*Exercise aim*. In the records below, find the line containing "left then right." and the line containing "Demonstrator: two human"; please repeat exactly the lines from one to the other, both included, and nothing more.

** Extracted information follows **

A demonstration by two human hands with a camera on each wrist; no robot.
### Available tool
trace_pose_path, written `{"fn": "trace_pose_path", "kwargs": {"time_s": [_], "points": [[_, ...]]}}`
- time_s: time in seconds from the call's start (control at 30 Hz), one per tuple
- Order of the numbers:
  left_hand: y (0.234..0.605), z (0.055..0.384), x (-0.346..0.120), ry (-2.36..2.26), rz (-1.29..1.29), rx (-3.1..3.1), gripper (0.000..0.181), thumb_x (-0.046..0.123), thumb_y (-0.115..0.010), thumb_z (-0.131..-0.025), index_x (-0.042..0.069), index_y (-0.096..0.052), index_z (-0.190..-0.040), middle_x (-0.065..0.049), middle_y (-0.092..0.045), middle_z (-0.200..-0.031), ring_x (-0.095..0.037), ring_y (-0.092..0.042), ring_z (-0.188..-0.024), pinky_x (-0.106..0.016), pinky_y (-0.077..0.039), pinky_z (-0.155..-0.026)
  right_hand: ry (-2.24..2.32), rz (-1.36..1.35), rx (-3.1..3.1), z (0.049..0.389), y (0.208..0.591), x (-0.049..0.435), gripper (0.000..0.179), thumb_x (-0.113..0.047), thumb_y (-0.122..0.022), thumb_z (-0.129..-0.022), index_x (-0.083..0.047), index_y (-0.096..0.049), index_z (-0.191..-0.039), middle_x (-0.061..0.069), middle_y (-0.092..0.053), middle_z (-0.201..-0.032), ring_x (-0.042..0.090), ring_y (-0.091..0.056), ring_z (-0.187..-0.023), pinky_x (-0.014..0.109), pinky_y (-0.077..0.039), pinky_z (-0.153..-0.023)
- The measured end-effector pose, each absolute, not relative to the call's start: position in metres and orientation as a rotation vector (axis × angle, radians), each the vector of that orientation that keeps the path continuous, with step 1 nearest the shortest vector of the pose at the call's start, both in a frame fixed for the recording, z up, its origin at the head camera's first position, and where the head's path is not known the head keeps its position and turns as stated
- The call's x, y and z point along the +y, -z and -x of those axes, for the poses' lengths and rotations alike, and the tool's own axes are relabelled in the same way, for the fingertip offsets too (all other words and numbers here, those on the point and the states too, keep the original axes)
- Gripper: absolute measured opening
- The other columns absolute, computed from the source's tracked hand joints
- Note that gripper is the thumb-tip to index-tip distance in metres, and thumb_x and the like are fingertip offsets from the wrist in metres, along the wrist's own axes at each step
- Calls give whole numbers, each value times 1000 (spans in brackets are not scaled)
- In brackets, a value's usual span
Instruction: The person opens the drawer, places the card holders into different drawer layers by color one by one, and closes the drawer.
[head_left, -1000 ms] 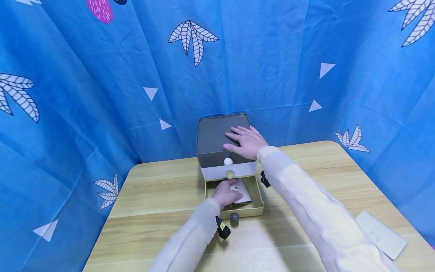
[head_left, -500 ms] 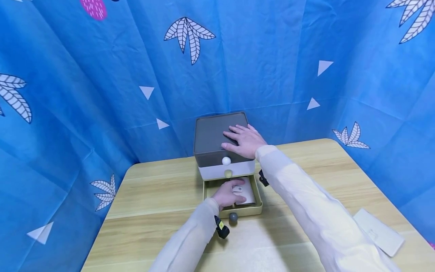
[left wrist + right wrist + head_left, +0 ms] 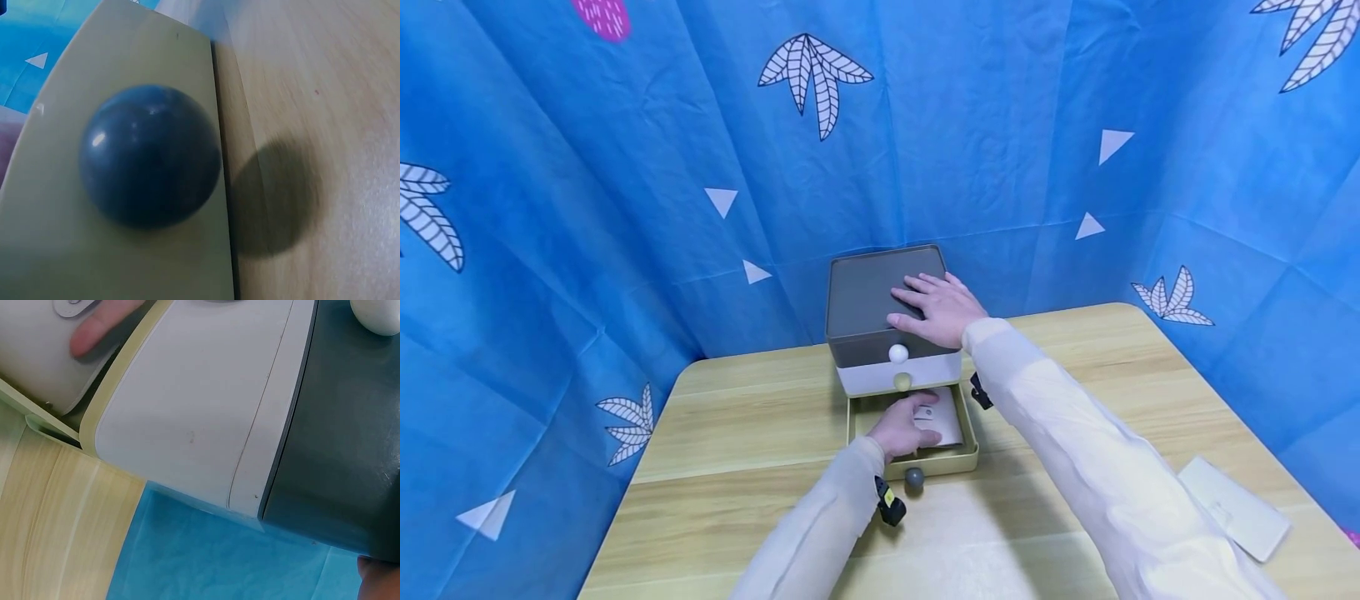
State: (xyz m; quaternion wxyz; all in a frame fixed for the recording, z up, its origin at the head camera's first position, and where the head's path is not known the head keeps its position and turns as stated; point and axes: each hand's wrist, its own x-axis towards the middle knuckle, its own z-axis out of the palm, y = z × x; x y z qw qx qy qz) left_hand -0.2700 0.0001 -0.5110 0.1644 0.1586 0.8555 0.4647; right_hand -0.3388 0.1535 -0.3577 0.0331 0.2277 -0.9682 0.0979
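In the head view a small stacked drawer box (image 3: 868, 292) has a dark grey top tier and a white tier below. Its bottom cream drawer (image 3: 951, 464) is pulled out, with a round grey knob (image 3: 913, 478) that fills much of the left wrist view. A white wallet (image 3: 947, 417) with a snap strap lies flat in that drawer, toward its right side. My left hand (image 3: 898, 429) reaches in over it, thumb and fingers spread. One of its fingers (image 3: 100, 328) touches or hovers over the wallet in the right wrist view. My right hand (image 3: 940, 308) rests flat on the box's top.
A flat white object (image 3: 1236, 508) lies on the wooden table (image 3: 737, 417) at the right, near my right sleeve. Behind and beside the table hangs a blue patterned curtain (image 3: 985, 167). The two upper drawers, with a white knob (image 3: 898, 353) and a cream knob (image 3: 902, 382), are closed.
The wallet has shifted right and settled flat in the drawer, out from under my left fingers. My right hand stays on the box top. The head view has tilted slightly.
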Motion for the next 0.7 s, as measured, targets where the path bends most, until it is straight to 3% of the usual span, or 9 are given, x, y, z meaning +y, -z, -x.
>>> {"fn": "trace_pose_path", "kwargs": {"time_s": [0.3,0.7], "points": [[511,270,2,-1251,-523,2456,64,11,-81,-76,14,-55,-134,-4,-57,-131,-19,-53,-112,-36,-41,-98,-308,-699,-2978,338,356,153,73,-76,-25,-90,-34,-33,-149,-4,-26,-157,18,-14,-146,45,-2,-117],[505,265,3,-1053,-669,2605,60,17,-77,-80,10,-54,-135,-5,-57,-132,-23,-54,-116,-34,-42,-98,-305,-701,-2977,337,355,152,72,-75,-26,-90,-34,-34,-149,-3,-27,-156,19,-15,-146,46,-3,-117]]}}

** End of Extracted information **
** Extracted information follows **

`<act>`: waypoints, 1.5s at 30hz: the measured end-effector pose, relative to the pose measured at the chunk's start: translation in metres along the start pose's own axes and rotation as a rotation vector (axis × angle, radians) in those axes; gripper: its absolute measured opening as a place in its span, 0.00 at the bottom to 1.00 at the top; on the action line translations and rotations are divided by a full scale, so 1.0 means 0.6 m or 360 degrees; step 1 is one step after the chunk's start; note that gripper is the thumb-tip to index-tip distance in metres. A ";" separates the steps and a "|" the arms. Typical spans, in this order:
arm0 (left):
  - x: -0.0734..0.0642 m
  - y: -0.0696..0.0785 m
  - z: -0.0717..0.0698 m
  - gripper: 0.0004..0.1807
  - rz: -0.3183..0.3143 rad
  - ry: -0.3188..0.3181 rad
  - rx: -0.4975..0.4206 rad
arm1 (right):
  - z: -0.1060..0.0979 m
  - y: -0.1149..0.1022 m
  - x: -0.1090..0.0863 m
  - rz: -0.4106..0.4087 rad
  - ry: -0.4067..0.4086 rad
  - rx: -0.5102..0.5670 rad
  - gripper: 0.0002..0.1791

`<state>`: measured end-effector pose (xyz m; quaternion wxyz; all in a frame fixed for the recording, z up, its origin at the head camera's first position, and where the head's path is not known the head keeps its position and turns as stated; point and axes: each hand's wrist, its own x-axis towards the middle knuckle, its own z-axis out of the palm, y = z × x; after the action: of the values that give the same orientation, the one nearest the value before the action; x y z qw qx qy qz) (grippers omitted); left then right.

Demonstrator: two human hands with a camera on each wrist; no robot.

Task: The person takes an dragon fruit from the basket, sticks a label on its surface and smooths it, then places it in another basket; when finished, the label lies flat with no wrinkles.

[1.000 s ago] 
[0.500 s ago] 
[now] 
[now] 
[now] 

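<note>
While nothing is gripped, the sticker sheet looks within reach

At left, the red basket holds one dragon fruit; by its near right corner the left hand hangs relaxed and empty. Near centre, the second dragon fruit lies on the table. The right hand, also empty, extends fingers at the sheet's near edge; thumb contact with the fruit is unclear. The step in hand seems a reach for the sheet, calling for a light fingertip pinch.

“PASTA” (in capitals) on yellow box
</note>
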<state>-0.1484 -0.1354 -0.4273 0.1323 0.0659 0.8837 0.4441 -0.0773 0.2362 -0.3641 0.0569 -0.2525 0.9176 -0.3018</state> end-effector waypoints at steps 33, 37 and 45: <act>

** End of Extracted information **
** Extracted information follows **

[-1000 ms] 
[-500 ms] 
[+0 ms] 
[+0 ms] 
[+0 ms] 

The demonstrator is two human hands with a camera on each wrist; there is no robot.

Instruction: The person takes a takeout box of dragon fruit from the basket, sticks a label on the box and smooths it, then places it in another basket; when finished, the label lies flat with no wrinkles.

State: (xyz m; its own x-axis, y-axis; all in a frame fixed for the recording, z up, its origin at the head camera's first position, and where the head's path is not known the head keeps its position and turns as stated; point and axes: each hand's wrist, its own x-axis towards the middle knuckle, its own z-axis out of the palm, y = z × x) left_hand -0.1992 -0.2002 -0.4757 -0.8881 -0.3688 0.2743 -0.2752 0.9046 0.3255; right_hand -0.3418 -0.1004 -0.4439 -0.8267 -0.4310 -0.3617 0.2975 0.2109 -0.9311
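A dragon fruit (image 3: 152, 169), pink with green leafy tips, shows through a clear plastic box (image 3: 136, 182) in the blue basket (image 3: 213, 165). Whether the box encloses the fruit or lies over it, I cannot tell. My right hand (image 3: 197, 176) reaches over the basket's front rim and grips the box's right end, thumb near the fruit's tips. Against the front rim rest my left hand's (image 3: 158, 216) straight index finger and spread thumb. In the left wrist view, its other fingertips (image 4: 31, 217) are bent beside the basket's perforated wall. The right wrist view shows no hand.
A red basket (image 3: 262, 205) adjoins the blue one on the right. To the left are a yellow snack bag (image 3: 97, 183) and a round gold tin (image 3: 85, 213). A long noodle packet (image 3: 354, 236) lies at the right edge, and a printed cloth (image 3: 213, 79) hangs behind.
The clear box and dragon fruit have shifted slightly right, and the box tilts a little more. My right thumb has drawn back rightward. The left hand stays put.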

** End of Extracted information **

*Written answer*.
`<state>`: measured end-effector pose (xyz m; quaternion wxyz; all in a frame fixed for the recording, z up, its origin at the head camera's first position, and where the head's path is not known the head keeps its position and turns as stated; point and axes: each hand's wrist, its own x-axis towards the middle knuckle, its own z-axis out of the palm, y = z × x; after the action: of the values that give the same orientation, the one nearest the value before the action; x y z qw qx qy qz) (grippers omitted); left then right.

Demonstrator: two human hands with a camera on each wrist; no robot.

Nothing else belongs in the output.